In the summer of 1987 I was 15 years old. A child of Maryland, I spent as much of my summers as possible at Ocean City. It's a resort town on the beach with a long boardwalk, fried food aplenty and - in the 80s - dozens of arcades.
Geoff was my high school friend and his mom let me come along when they went on their Ocean City vacation. We played D&D in the apartment, tried to score a bottle of booze, and dumped quarters at the arcade. That summer the game for me was RoadBlasters.
Why?
1. I'm a sucker for anything Atari makes.

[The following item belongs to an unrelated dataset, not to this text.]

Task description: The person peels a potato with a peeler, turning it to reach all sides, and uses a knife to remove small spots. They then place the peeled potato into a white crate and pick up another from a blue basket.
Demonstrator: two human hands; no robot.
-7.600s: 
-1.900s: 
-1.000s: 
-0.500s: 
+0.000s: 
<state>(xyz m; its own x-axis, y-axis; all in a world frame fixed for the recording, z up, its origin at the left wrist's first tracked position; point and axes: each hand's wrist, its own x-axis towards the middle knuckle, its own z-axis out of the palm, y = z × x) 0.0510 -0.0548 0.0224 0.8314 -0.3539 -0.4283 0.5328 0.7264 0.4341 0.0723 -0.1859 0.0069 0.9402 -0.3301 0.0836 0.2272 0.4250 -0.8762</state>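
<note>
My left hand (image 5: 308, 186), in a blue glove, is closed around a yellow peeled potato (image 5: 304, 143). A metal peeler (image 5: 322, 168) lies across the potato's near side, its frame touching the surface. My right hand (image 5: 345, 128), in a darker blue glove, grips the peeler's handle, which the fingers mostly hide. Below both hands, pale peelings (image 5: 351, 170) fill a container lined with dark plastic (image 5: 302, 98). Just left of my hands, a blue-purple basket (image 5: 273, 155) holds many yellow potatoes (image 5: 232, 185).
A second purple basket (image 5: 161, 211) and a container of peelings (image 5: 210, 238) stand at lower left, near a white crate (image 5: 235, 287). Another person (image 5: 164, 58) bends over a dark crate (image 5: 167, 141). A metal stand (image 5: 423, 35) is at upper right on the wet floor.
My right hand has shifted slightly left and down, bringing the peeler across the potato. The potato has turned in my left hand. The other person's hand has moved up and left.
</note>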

2. I'll take driving and shooting over nearly any other gameplay combination.
3. We never found a bottle of booze, or any girls to hang out with, so the arcade was where we spent most of our time.
RoadBlasters is the kind of game that made Atari arcade cabinets so much fun. You could sit in it like a real car; the gameplay was basic but filled with cool features; it was fun to play but nearly impossible to beat. In the game you try to beat 50 levels of increasing difficulty. Your cool red car can catch new weapons and upgrades as they drop from the sky. An odd, digitized female voice occasionally cheers you on.
And, like SpyHunter, a variety of enemy cars with their own defenses and attacks stand in your way. The game doesn't reward speed as much as it rewards good driving and shooting.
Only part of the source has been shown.